シリーズ:コラム text by 元川悦子 photo by Getty Images

新加入・樋口雄太の輝き



「レネ監督からは前へのスプリントやゆっくり回すところのメリハリを強調されていて、より直線的にゴールを目指す形が求められているなと感じます」と宮崎キャンプ中に三竿健斗が話していた通り、この日の鹿島は最終ラインから組み立てる形と縦パス1本で前線へ展開する形を使い分けながら、積極的に攻めに出ていた。

「選手1人1人を見ていて、パフォーマンスが悪い人間がいなかった」と岩政コーチも言う。広瀬陸斗と安西幸輝の両サイドバック(SB)はアグレッシブに高い位置を取り、ディエゴ・ピトゥカは攻守両面で機動力を示していた。エヴェラウドも最前線でキレのある動きを見せており、全体的に仕上がりは悪くなさそうだった。

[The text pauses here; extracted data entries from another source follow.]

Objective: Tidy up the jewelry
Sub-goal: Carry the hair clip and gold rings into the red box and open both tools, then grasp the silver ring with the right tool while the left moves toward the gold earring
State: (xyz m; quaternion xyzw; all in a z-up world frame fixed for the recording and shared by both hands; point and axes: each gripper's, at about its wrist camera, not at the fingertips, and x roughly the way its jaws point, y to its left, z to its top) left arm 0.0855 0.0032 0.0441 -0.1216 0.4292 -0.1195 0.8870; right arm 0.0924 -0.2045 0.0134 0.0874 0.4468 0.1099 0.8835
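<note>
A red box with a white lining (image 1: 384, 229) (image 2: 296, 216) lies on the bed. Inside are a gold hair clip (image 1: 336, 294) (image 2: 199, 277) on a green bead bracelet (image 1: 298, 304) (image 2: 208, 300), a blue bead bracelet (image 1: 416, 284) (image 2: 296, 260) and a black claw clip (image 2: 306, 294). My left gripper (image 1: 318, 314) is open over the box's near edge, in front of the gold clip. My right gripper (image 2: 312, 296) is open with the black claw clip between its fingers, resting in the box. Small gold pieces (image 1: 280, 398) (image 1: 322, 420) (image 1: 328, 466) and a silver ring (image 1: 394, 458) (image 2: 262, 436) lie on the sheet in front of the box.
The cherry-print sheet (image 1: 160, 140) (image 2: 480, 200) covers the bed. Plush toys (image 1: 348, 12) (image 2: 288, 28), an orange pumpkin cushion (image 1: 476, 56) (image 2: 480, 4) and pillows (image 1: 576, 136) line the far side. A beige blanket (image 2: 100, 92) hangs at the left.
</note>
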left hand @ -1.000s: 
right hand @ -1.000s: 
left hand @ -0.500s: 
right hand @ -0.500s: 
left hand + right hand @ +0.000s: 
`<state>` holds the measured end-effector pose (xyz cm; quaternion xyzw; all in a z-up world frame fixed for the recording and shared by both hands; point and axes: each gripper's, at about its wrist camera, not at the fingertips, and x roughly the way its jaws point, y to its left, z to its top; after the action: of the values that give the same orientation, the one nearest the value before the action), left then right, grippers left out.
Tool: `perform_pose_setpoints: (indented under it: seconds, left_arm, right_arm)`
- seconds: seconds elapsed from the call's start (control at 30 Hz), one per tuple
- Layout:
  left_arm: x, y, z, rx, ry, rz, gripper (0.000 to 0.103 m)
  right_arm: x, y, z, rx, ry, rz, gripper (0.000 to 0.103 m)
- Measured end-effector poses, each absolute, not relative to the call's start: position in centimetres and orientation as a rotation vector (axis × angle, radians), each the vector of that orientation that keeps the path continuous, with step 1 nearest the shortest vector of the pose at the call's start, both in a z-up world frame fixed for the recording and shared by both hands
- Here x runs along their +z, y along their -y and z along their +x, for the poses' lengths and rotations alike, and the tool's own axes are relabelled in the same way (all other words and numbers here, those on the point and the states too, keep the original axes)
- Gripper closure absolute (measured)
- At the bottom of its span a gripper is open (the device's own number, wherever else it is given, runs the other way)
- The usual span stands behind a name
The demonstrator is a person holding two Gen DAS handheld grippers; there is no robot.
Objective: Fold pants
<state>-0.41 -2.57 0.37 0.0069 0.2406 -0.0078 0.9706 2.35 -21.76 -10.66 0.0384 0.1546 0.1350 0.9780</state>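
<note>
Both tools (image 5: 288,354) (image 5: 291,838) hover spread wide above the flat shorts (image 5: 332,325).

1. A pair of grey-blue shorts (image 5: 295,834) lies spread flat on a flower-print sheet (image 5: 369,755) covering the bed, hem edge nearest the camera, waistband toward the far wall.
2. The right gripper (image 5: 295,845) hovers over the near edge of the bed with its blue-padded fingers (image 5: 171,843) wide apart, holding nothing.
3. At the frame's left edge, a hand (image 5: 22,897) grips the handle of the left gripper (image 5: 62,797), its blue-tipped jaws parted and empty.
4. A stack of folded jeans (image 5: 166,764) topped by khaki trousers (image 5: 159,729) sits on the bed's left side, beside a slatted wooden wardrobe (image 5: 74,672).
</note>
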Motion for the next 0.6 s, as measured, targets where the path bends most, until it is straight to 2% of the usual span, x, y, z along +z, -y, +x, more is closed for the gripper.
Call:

 とりわけ、ピトゥカとボランチでコンビを組んだ樋口雄太の一挙手一投足は光っていた。前半から意欲的にボールに触り、攻撃を組み立てながら前へ出ていく姿勢を強く押し出したのだ。守備面では縦に攻め上がった安西のポジションを埋めてリスク管理に努めるなど、鳥栖時代同様に気の利いた位置取りを要所で見せていた。

 そして前半27分には、ペナルティエリア手前でボールを受け、自ら突破を試みる。切れ味鋭いドリブルには対峙していた前田椋介もたまらずファウルをしてしまい、鹿島はPKをゲットする。これを鈴木が惜しくも外してしまい、先制点とはならなかったが、樋口自身は「ああいうプレーが自分の良さだと思っているので、どんどん出していきたい」と手ごたえをつかんだ様子だった。